CPU socket designed by Intel

LGA 4710 is a zero insertion force flip-chip land grid array (LGA) socket designed by Intel that is used by Sierra Forest, a line of E-core only Xeon processors designed for heavily multithreaded cloud workloads. It also supports the Granite Rapids line of mainstream server and workstation processors.

The first pictures of LGA 4710 were posted in December 2023, by Yuuki_Ans on Twitter.

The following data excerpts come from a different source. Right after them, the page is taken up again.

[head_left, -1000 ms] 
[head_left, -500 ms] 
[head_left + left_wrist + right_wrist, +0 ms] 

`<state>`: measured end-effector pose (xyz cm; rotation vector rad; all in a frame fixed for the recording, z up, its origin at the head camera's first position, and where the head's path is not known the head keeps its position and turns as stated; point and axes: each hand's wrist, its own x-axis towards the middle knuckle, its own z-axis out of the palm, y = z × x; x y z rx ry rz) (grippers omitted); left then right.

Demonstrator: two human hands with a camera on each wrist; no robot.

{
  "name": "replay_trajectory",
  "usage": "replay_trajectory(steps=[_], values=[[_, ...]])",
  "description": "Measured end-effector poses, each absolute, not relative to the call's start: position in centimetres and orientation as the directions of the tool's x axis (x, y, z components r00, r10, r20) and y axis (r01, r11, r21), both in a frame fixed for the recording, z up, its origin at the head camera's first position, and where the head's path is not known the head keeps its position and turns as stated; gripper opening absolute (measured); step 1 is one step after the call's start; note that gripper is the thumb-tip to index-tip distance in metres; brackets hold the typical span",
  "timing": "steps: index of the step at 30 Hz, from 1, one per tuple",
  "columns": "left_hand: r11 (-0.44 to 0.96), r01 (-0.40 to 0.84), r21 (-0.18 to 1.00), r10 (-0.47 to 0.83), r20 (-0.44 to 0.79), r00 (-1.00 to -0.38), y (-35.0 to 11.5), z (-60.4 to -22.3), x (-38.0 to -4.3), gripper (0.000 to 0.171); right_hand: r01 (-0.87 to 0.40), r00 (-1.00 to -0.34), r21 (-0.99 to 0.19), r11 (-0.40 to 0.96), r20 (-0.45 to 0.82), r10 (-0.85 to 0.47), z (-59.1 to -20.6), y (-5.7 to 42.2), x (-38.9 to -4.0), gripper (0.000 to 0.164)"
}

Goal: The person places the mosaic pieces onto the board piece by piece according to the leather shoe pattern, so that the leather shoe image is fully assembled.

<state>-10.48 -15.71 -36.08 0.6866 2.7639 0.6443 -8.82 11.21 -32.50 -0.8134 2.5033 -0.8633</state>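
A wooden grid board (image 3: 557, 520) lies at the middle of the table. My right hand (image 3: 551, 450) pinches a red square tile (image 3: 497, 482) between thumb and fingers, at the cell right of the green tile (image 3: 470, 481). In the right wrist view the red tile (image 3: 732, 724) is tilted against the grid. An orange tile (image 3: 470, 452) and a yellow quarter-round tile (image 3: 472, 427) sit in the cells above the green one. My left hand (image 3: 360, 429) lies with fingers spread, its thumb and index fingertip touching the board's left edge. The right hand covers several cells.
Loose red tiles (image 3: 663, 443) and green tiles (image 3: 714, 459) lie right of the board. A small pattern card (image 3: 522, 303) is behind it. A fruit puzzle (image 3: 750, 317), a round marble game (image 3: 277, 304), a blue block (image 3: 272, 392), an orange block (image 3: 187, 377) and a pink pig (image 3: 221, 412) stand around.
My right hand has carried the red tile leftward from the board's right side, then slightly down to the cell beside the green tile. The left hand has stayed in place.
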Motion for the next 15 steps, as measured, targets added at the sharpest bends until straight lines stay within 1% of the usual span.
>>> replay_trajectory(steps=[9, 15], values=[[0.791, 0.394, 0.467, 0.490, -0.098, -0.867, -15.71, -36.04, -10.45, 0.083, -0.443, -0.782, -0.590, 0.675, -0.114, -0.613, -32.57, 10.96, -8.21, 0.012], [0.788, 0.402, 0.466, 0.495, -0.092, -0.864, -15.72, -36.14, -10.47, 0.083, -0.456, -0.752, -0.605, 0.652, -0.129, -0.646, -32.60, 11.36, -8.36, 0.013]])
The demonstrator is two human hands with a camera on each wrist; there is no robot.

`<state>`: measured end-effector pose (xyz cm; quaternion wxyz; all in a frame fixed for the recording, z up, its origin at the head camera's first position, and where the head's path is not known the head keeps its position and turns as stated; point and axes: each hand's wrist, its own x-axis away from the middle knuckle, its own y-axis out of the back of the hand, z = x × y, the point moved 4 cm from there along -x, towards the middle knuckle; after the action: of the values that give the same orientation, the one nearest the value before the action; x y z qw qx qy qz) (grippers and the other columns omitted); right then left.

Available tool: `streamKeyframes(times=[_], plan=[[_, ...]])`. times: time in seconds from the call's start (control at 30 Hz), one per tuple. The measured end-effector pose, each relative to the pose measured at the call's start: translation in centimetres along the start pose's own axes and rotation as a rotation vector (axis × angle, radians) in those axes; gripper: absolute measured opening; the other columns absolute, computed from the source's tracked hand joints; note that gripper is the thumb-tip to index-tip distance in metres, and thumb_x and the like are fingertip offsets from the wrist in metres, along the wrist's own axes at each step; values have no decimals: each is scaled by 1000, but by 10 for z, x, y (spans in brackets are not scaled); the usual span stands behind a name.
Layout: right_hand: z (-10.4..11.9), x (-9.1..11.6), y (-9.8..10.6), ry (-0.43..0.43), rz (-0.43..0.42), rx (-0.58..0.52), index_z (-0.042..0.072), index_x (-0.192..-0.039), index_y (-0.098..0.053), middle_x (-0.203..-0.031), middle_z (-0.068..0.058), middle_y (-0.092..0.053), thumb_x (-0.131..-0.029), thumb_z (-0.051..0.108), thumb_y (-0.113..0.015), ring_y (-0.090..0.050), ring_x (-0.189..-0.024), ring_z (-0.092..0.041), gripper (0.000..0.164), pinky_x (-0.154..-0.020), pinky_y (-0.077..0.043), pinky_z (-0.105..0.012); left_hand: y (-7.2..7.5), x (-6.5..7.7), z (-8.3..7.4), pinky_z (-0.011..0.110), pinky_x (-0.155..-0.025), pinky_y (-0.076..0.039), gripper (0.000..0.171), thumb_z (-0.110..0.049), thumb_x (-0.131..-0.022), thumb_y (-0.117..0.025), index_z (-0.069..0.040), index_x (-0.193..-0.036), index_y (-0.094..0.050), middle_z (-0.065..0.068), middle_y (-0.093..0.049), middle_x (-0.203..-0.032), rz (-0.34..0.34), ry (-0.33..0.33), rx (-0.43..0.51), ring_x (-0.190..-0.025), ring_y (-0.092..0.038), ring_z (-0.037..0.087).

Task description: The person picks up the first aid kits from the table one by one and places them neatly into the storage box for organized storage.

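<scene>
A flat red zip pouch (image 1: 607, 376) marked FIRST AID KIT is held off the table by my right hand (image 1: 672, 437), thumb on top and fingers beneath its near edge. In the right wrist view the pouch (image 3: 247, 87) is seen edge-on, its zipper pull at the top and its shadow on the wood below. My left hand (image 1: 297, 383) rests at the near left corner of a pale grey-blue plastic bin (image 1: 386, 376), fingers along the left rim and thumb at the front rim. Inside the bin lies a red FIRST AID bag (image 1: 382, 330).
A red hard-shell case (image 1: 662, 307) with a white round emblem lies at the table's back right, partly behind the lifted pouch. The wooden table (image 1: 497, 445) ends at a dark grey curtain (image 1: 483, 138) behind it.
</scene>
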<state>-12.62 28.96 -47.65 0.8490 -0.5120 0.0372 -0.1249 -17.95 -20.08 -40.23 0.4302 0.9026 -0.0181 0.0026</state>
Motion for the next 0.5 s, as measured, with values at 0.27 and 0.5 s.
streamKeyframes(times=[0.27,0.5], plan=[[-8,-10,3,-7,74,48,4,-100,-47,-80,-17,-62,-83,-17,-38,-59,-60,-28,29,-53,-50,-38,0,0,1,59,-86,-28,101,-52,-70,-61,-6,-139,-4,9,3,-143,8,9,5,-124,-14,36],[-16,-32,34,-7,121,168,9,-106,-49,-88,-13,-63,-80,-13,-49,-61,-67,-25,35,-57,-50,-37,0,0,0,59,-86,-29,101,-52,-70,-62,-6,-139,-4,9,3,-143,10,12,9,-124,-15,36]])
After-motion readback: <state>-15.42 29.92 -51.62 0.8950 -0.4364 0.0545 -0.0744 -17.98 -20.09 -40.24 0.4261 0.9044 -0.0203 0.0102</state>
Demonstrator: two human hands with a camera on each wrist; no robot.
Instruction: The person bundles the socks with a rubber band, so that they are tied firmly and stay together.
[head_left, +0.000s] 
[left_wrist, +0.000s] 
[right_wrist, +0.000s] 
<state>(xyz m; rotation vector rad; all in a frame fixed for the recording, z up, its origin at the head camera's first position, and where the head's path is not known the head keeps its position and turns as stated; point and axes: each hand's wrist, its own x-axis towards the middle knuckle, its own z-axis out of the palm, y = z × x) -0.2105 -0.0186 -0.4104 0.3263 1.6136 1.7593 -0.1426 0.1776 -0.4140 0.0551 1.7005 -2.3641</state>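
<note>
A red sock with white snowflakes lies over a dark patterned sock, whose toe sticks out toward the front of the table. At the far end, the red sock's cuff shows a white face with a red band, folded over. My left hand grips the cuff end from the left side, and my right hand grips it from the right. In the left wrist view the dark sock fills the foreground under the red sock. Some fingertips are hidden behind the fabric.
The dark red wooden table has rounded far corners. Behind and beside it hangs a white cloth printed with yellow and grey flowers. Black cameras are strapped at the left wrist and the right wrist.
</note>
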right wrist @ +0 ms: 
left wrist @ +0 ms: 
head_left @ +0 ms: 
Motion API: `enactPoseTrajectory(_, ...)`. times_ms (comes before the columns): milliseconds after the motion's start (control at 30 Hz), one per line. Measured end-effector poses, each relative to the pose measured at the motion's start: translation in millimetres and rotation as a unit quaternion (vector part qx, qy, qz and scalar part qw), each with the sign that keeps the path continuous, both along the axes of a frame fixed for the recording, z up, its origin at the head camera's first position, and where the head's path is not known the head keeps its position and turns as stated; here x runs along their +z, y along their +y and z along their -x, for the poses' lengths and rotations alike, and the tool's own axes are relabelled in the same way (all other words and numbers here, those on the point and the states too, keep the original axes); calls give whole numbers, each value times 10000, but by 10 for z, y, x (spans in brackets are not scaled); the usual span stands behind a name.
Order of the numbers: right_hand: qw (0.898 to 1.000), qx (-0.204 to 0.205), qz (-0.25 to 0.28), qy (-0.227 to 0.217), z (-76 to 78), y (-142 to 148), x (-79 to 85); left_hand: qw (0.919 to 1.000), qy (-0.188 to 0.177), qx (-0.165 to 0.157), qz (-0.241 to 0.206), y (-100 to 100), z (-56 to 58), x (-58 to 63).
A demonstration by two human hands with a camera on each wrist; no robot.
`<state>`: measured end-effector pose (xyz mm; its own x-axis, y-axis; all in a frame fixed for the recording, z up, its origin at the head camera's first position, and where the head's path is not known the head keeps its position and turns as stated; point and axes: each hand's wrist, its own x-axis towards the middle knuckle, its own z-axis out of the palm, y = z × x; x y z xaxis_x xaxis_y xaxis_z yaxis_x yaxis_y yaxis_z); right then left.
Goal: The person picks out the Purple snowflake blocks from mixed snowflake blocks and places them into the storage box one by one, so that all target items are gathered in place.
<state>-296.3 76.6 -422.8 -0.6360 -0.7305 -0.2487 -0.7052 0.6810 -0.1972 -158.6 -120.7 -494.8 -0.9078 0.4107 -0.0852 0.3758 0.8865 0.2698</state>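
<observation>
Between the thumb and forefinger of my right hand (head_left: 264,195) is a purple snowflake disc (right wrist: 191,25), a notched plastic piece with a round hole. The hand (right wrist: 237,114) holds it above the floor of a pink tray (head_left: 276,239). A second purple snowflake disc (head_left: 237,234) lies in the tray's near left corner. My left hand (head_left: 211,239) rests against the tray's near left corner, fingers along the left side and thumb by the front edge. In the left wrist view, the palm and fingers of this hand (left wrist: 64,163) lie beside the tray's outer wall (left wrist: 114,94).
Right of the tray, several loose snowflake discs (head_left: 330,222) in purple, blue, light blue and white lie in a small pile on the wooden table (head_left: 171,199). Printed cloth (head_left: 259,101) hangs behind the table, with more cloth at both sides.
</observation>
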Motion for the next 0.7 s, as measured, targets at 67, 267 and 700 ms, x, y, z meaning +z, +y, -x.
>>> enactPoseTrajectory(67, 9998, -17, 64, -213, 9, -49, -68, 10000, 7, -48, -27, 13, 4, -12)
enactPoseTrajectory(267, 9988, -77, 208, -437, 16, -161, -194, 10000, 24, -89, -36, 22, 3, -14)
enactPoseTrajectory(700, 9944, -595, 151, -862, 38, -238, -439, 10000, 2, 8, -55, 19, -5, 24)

LGA 4710 is a counterpart to Intel's larger LGA 7529 socket, which also supports Sierra Forest CPUs. The LGA 4710 platform has a lower TDP and supports only eight DDR5 memory channels, as opposed to LGA 7529's twelve DDR5 memory channels.

On June 4th 2024, Intel launched the Sierra Forest SP line of processors, which use the LGA 4710 socket. The Sierra Forest AP line of processors uses the larger and more capable LGA 7529 platform.

Intel's Granite Rapids line of server CPUs is launched on 24 September 2024, which will also utilize both the LGA 4710 and LGA 7529 sockets.